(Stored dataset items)
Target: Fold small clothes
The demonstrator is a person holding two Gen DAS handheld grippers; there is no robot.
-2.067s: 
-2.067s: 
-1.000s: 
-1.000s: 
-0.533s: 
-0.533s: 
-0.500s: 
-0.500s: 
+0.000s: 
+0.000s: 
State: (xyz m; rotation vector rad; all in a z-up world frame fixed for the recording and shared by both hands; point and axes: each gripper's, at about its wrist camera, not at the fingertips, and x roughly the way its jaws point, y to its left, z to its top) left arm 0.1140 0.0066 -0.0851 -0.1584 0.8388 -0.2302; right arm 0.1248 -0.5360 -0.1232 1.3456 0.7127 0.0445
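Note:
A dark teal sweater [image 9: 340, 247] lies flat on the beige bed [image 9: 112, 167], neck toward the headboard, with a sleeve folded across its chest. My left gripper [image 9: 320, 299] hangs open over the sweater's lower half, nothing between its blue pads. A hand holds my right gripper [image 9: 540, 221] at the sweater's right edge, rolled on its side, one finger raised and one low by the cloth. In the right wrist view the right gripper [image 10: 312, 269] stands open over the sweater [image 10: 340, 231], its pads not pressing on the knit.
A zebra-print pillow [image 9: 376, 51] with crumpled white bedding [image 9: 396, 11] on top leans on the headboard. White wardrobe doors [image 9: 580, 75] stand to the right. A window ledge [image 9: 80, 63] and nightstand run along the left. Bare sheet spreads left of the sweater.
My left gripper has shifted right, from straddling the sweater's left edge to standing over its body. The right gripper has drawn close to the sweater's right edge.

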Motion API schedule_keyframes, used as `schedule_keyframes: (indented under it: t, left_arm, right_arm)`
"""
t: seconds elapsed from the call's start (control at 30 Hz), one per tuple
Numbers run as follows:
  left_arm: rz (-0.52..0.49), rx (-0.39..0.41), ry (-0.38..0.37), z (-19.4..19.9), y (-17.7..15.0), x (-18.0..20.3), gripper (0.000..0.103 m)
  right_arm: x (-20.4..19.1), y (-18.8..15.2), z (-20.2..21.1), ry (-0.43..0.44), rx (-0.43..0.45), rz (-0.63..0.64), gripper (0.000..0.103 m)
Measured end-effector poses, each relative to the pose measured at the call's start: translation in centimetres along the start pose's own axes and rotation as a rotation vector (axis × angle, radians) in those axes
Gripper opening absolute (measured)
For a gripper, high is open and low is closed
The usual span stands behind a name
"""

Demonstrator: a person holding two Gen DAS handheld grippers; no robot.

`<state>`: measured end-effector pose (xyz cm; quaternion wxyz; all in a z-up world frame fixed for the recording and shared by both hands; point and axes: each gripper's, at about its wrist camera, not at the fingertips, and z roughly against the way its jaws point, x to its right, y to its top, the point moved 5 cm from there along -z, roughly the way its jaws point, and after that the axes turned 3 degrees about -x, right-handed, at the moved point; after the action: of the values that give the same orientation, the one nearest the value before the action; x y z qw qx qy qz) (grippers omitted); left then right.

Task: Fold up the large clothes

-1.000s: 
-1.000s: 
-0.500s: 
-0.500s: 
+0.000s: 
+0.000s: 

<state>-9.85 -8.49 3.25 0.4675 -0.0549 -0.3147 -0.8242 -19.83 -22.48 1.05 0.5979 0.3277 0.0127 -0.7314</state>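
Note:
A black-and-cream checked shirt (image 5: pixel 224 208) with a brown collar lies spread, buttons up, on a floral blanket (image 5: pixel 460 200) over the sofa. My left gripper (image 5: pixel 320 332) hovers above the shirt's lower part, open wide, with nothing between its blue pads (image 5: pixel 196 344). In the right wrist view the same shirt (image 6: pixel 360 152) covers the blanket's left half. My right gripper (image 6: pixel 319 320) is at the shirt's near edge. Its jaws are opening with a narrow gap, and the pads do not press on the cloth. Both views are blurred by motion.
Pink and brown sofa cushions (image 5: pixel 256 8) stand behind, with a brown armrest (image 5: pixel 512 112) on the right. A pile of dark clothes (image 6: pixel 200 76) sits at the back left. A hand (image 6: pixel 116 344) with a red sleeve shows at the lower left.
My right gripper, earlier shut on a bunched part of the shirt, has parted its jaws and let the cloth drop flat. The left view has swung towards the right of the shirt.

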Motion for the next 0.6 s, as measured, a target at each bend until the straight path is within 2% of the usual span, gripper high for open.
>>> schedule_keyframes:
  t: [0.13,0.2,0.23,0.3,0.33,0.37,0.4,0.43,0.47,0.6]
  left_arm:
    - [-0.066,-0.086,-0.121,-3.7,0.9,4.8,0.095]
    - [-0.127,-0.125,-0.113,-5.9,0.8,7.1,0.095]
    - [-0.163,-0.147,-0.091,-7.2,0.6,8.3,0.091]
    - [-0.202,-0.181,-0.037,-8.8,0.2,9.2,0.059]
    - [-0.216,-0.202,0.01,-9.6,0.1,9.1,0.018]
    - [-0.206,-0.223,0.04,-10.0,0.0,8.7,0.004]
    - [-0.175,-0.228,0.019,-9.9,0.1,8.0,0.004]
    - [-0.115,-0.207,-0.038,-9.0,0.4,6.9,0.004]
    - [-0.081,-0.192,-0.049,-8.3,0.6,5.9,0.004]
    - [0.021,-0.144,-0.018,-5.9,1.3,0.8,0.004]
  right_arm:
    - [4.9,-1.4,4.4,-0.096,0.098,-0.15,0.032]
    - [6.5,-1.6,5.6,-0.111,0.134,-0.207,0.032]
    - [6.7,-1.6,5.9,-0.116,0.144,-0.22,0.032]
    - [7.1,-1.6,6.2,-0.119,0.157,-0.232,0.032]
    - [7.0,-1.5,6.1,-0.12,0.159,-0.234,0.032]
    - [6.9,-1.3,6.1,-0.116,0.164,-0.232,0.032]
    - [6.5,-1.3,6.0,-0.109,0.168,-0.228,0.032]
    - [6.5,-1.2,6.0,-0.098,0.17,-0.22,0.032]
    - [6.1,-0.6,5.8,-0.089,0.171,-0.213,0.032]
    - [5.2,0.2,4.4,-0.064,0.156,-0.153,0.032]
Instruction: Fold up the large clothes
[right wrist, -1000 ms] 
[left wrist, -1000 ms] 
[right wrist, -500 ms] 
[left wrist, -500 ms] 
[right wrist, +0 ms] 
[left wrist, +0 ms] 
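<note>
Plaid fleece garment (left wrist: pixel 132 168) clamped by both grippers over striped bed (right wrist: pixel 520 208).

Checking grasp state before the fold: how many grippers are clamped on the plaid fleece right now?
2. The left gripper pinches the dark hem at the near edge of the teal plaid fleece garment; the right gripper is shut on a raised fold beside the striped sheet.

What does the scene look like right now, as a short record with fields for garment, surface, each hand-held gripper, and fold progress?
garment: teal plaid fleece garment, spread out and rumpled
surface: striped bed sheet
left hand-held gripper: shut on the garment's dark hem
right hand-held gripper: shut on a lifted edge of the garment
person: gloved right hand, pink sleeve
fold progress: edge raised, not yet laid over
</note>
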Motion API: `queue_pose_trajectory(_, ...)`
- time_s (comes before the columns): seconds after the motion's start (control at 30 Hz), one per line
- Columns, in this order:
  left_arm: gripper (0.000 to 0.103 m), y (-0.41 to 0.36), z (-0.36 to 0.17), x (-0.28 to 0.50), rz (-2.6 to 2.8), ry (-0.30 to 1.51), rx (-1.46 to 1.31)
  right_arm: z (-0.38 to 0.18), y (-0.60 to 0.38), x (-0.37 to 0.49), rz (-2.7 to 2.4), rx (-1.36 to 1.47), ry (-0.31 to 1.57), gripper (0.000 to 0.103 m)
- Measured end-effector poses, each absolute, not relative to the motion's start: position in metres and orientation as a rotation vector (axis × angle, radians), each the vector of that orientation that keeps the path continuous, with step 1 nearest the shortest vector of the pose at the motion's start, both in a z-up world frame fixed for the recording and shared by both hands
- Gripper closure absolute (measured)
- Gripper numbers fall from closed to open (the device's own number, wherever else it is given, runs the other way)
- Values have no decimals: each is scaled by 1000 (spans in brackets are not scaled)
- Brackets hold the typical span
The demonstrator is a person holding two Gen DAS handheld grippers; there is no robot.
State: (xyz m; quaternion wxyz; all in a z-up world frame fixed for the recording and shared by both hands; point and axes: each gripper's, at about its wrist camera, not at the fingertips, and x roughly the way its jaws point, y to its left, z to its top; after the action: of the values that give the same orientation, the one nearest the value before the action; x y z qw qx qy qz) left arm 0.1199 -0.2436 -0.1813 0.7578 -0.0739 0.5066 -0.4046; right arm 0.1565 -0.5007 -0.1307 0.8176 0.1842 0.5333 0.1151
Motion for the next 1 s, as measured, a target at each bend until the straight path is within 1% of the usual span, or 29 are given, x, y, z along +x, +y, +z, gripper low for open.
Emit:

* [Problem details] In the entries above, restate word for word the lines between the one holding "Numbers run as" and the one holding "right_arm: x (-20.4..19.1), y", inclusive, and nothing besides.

* [Answer section]
Numbers run as follows:
  left_arm: rz (-0.52..0.49), rx (-0.39..0.41), ry (-0.38..0.37), z (-19.4..19.9), y (-17.7..15.0), x (-18.0..20.3), gripper (0.000..0.103 m)
  right_arm: x (-20.4..19.1), y (-18.8..15.2), z (-20.2..21.1), ry (-0.43..0.44), rx (-0.43..0.45), rz (-0.63..0.64), gripper (0.000..0.103 m)

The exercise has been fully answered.